REQUIREMENT:
Below are the records; print them again exactly and omit the pictures.

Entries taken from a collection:

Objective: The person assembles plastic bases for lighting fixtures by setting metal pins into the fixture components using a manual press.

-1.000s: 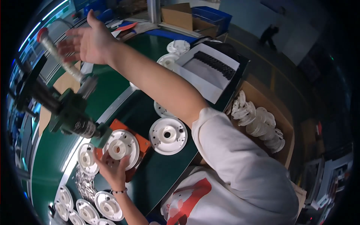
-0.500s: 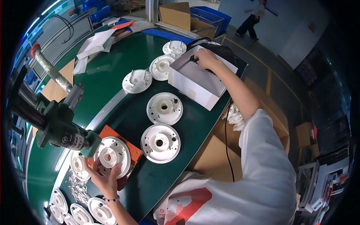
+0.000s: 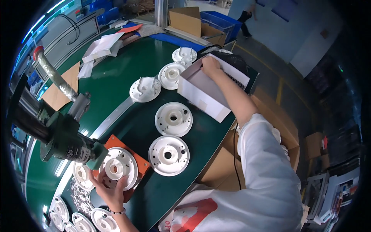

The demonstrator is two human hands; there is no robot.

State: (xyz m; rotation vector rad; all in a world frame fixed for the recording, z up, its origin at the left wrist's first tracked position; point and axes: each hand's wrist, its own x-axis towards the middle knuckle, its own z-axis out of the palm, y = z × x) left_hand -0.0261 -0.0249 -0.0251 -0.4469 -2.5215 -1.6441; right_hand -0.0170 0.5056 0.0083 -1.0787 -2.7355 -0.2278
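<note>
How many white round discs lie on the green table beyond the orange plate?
5: two mid-table, one further up, two by the white box. More sit lower left, partly hidden.

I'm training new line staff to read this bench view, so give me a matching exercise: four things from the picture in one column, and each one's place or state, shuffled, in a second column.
Things:
1. left hand
2. right hand
3. orange fixture plate
4. green power tool

Places or states:
A. hangs above the bench at the left
B. reaches into the white cardboard box
C. lies under a white plastic disc
D. touches the near edge of that disc

Pairs: 1-D, 2-B, 3-C, 4-A
</note>
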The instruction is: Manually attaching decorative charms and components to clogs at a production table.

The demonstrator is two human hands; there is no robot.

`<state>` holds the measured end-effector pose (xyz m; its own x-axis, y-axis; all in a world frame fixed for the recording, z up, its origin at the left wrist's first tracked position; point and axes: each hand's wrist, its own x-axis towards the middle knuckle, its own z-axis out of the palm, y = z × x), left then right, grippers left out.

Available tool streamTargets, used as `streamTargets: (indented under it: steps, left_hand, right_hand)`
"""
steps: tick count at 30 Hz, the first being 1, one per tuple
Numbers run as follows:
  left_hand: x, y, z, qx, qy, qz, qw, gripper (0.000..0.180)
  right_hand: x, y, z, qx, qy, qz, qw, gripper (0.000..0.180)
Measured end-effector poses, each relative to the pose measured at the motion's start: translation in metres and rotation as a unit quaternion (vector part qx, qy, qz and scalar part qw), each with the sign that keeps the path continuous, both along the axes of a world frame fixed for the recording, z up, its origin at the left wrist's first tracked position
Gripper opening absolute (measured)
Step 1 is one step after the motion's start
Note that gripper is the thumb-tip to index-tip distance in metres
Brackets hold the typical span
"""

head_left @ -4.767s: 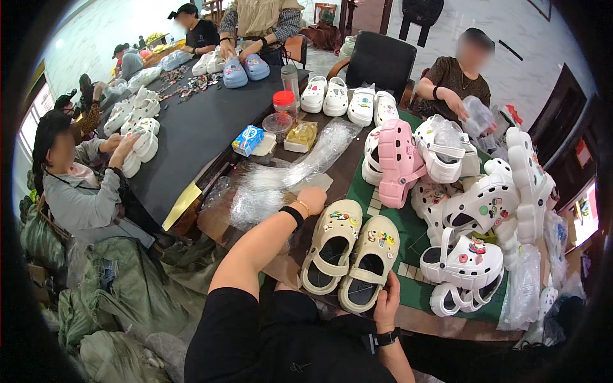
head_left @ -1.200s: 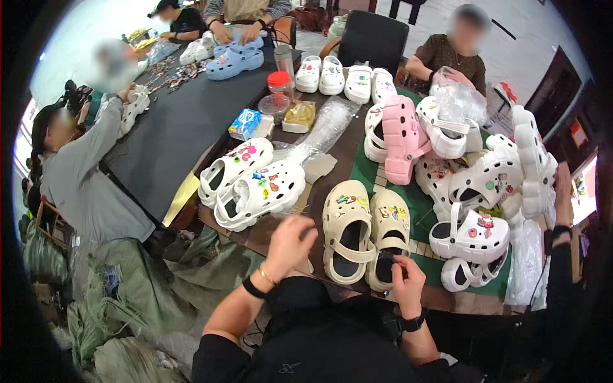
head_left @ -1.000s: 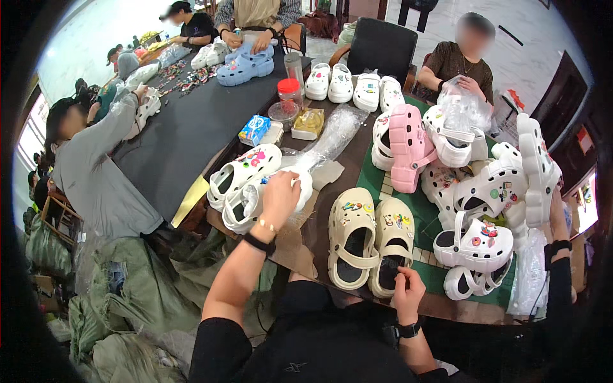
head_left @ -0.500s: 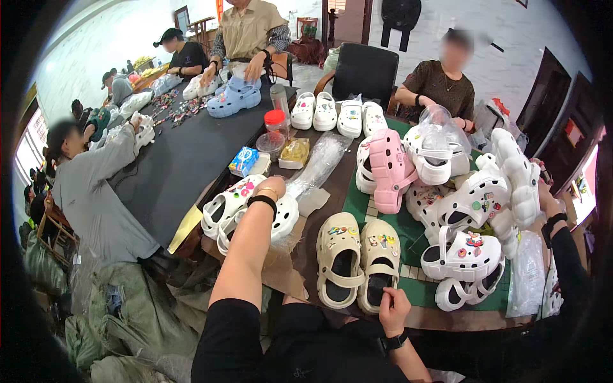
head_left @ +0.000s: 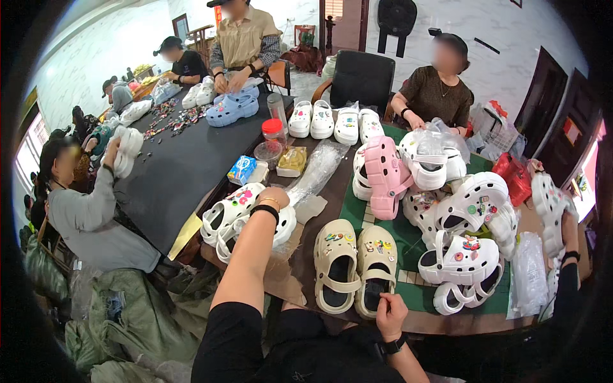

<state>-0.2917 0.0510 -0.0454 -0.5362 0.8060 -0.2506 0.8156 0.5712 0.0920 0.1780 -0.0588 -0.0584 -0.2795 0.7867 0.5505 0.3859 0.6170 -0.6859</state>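
Along the near edge of the brown table (head_left: 440,323), heels close to the rim, a left beige clog (head_left: 338,262) and a right beige clog (head_left: 377,271), side by side; leftward, room over brown tabletop and torn cardboard (head_left: 285,281), as far as a pair of white clogs (head_left: 231,209) by the table's left edge; rightward, only a narrow band of green mat (head_left: 408,239) before a crowded heap of white clogs (head_left: 476,201); just beyond the right beige toe, a tilted pink clog (head_left: 384,179).

Left hand (head_left: 273,196) palm down over the nearer clog of the white pair, fingertips hidden; cannot tell whether clamped on it; right hand (head_left: 391,313) with curled fingers, tips at the heel of the right beige clog; cannot tell whether pinching; hands well apart.

On the beige pair, smooth matte shells, rounded toes with vent holes, small bright charms, dark insoles, straps across the openings; on the white pair, chunky soles and charms in pink, red and green; past these, a glossy, crinkled bundle of clear film (head_left: 319,169).

Beige toes pointing away from the body, long axes nearly parallel, roughly square to the near edge; white pair slanted, toes away and rightward, heels toward the table's left edge.
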Motion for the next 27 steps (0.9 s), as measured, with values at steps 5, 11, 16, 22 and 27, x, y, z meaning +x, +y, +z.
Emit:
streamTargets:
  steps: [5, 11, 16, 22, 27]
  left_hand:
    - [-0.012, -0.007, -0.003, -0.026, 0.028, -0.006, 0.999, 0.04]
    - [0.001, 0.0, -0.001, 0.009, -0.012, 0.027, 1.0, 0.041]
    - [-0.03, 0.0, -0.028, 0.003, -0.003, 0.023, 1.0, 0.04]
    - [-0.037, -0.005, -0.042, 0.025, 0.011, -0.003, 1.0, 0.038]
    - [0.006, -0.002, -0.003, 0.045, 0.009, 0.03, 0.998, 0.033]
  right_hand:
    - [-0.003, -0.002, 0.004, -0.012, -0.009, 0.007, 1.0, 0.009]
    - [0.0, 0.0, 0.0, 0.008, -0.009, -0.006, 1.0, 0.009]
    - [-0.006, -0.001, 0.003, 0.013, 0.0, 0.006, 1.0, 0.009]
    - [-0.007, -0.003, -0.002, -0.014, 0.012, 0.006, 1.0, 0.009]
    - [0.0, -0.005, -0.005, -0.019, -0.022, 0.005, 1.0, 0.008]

SOLUTION:
Objective: The person assembles plastic bases for lighting fixtures by setting metal pins into the fixture components using a manual press.

-1.000s: 
-0.500s: 
+0.000s: 

The demonstrator is two human hands; there is no robot.

State: (xyz m; rotation vector rad; all in a world frame fixed for the recording, z up, its origin at the left wrist's first tracked position; point and axes: each hand's wrist, its own x-axis towards the middle knuckle, its own z-axis out of the palm, y = z × x) left_hand -0.0261 -0.0249 -0.0251 -0.4469 -2.5215 -1.6441; right_hand -0.0170 0.5056 0.0083 -1.0787 -2.7355 -0.2278
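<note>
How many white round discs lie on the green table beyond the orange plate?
5: two mid-table, one further up, two by the white box. More sit lower left, partly hidden.

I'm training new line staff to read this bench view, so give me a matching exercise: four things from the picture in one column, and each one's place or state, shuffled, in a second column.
Things:
1. left hand
2. right hand
3. orange fixture plate
4. green power tool

Places or states:
A. hangs above the bench at the left
B. reaches into the white cardboard box
C. lies under a white plastic disc
D. touches the near edge of that disc

Pairs: 1-D, 2-B, 3-C, 4-A
</note>
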The instruction is: Manually attaching decorative charms and components to clogs at a production table.

The demonstrator is two human hands; there is no robot.

`<state>` holds the measured end-effector pose (xyz m; its own x-axis, y-axis; all in a world frame fixed for the recording, z up, its origin at the left wrist's first tracked position; point and axes: each hand's wrist, its own x-axis towards the middle knuckle, its own z-axis out of the palm, y = z × x), left then right, grippers left out.

Available tool streamTargets, used as `streamTargets: (indented under it: steps, left_hand, right_hand)`
"""
steps: tick count at 30 Hz, the first being 1, one per tuple
Numbers run as follows:
  left_hand: x, y, z, qx, qy, qz, qw, gripper (0.000..0.180)
  right_hand: x, y, z, qx, qy, qz, qw, gripper (0.000..0.180)
Measured end-effector poses, each relative to the pose measured at the motion's start: translation in metres and rotation as a unit quaternion (vector part qx, qy, qz and scalar part qw), each with the sign that keeps the path continuous, both along the axes of a world frame fixed for the recording, z up, its origin at the left wrist's first tracked position
Gripper opening absolute (measured)
Step 1 is one step after the motion's start
Note that gripper is the thumb-tip to index-tip distance in metres
Brackets hold the typical span
"""

head_left @ -4.767s: 
head_left @ -1.200s: 
head_left @ -1.000s: 
head_left @ -0.500s: 
head_left @ +0.000s: 

<state>-0.2917 0.0510 -0.0454 -0.5362 0.8060 -0.2506 0.8156 0.5712 0.0920 0.1780 -0.0588 -0.0584 -0.2795 0.7867 0.5505 0.3859 0.6170 -0.6859</state>
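Along the near edge of the brown table (head_left: 440,323), heels close to the rim, a left beige clog (head_left: 338,262) and a right beige clog (head_left: 377,271), side by side; leftward, room over brown tabletop and torn cardboard (head_left: 285,281), as far as a pair of white clogs (head_left: 231,209) by the table's left edge; rightward, only a narrow band of green mat (head_left: 408,239) before a crowded heap of white clogs (head_left: 476,201); just beyond the right beige toe, a tilted pink clog (head_left: 384,179).

Left hand (head_left: 273,196) palm down over the nearer clog of the white pair, fingertips hidden; cannot tell whether clamped on it; right hand (head_left: 391,313) with curled fingers, tips at the heel of the right beige clog; cannot tell whether pinching; hands well apart.

On the beige pair, smooth matte shells, rounded toes with vent holes, small bright charms, dark insoles, straps across the openings; on the white pair, chunky soles and charms in pink, red and green; past these, a glossy, crinkled bundle of clear film (head_left: 319,169).

Beige toes pointing away from the body, long axes nearly parallel, roughly square to the near edge; white pair slanted, toes away and rightward, heels toward the table's left edge.
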Motion for the next 27 steps (0.9 s), as measured, with values at steps 5, 11, 16, 22 and 27, x, y, z meaning +x, +y, +z.
Emit:
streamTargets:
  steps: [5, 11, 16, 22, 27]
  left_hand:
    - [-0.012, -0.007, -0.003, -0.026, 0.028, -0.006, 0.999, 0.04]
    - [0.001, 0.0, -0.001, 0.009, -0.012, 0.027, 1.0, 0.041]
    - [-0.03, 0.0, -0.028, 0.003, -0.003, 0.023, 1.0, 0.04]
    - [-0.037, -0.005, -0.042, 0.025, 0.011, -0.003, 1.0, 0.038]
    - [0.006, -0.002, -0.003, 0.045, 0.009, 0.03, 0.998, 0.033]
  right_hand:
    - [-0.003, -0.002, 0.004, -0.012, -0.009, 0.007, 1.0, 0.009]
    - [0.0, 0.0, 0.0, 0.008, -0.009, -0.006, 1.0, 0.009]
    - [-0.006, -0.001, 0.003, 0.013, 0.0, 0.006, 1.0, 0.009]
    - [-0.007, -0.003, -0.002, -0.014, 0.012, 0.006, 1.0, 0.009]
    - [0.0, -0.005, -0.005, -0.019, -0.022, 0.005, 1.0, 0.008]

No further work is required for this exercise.